Eisenhorn takes place in the Warhammer 40,000 (W40k) universe. If you're a scifi fan and you've never paid a visit to W40k-land, it's a trip worth making. W40k is set in the 41st millienium of the Imperium of Man. The Imperium was built by The Immortal God-Emperor of Mankind, who is essentially the second coming of Jesus-cum-psyhic-cum-badass, when he personally led the people of Earth -- called Holy Terra in W40k -- on The Great Crusade through the galaxy, which brought thousands of worlds into the Imperium over the course of thousands of years. The Emperor was nearly killed by his own son Horus -- which merely reduced his bad-assedness -- and now is confined to the Golden Throne, which keeps him alive and amplifies his psychic abilities and allows him to broadcast his will throughout the Imperium. (And kill people with his brain.

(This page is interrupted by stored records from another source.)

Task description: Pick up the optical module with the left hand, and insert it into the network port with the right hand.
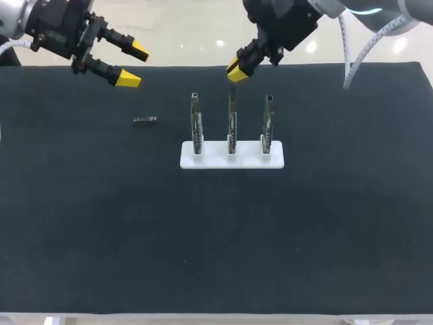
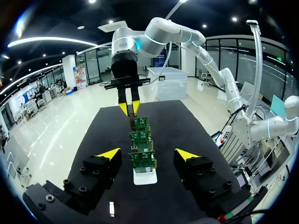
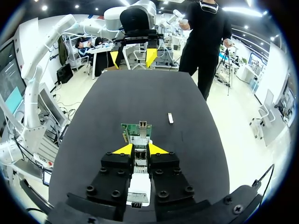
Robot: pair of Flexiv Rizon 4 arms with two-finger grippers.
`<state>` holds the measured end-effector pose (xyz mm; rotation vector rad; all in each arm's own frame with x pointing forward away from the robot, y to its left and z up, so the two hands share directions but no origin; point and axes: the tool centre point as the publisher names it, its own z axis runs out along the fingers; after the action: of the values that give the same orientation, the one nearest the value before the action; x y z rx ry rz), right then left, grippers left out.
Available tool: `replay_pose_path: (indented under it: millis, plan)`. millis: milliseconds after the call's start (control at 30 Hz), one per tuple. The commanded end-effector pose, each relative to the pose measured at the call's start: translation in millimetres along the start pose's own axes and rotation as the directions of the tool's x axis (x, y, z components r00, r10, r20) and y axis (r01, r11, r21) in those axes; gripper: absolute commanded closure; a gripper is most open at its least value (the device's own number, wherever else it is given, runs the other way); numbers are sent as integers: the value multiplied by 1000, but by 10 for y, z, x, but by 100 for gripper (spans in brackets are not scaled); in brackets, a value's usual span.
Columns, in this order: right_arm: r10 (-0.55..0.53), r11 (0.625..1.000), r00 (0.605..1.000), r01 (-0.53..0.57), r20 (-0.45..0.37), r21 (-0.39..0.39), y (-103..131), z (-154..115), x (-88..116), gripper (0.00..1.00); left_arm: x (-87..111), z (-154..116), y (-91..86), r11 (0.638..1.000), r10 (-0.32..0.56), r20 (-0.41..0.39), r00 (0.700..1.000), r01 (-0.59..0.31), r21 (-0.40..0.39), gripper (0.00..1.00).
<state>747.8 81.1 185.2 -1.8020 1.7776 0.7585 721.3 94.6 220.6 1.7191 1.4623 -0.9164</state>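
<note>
The optical module (image 1: pixel 145 120), a small dark metal bar, lies flat on the black table left of the boards; the wrist views show it too (image 2: pixel 111 208) (image 3: pixel 170 118). Three upright circuit boards with ports on top stand in a white base (image 1: pixel 216 161): left (image 1: pixel 196 125), middle (image 1: pixel 232 125), right (image 1: pixel 268 125). My left gripper (image 1: pixel 133 64) hangs wide open and empty above the far left, behind the module. My right gripper (image 1: pixel 237 70) hovers just over the middle board's top, its tips (image 3: pixel 140 150) a narrow gap apart. Nothing shows gripped between them.
A black cloth (image 1: pixel 216 237) covers the whole table. Its far edge runs just behind both grippers. From the left gripper (image 2: pixel 148 154) the three boards stand in a row, with the right gripper (image 2: pixel 129 108) beyond them.
</note>
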Motion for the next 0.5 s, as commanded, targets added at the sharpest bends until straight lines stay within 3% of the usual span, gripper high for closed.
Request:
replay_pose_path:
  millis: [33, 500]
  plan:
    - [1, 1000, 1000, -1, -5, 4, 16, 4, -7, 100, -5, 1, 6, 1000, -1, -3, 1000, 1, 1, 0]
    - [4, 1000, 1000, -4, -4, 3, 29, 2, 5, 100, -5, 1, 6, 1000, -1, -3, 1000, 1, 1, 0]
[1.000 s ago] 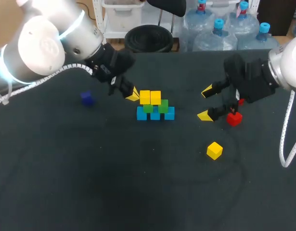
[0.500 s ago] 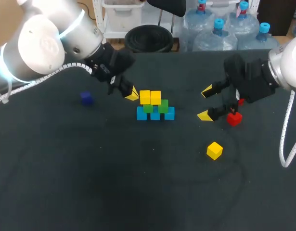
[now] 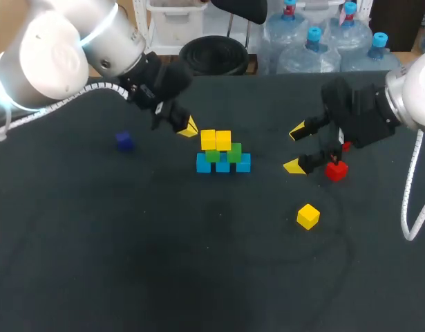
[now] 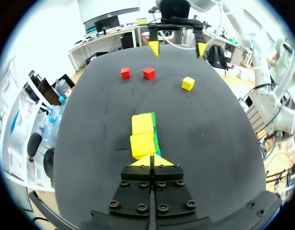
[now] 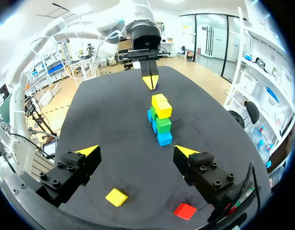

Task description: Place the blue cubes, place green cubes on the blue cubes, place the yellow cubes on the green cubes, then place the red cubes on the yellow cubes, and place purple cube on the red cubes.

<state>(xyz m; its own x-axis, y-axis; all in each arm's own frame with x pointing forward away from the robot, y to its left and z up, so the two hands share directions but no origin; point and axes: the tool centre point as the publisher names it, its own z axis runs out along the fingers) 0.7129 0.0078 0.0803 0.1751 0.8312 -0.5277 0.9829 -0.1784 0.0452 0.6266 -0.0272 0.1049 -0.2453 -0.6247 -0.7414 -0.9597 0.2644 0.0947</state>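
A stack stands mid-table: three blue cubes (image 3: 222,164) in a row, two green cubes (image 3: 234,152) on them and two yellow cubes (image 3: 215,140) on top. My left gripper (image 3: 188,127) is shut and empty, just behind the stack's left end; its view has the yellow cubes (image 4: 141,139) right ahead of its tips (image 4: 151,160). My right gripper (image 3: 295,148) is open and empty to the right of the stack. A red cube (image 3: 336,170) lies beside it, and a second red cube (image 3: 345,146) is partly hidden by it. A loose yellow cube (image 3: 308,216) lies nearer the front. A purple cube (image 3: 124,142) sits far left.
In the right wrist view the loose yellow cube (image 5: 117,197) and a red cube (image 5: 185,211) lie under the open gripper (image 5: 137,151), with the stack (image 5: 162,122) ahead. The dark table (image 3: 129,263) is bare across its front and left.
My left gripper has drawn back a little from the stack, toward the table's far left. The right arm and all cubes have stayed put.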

Really.) With the Emperor unable to lead his subjects, the Adeptus Astartes, the Adeptus Mechanicus, the Imperial Guard, and the Ordo Malleus, Ordo Hereticus, and Ordo Xenos of the Inqusition carry out the Empoeror of Mankind's holy will throughout the universe against the Tyranids, the Eldar, the Orks, the forces of Chaos.

Eisenhorn follows the career of Gregor Eisenhorn from the time he joins Ordo Xenos at age 30 until he is nearly 300 years old. Written in the first person, Eisenhorn immerses the reader in the dark, gritty world of Warhammer 40,000 and forces the weight of the universe's wholly totalitarian regime flat onto the reader's back, but through Eisenhorn's words and thoughts the reader quickly reaches the disconcerting conclusion that totalitarianism is totally reasonable in the W40k universe. The main theme of the novels (besides unraveling conspiracies and blowing stuff up, naturally) is Eisenhorn's progression from a "puritan" who believes that the forces of evil can be fought only by remaining wholly above them to a "radical" who knows that the only way to fight evil is to get to know it firsthand. Abnett's depiction of this process is masterfully subtle and Eisenhorn's first-person voice makes the message all the more poignant because Eisenhorn remains the Emperor's paladin in his own eyes throughout the series. Abnett also shows delicious restraint in leaving the decision of whether or not Eisenhorn's transition from puritan to radical represents a moral decline up to the reader, and the stockpile of ammunition in both camps of that debate is a testament to Abnett's skill as a writer.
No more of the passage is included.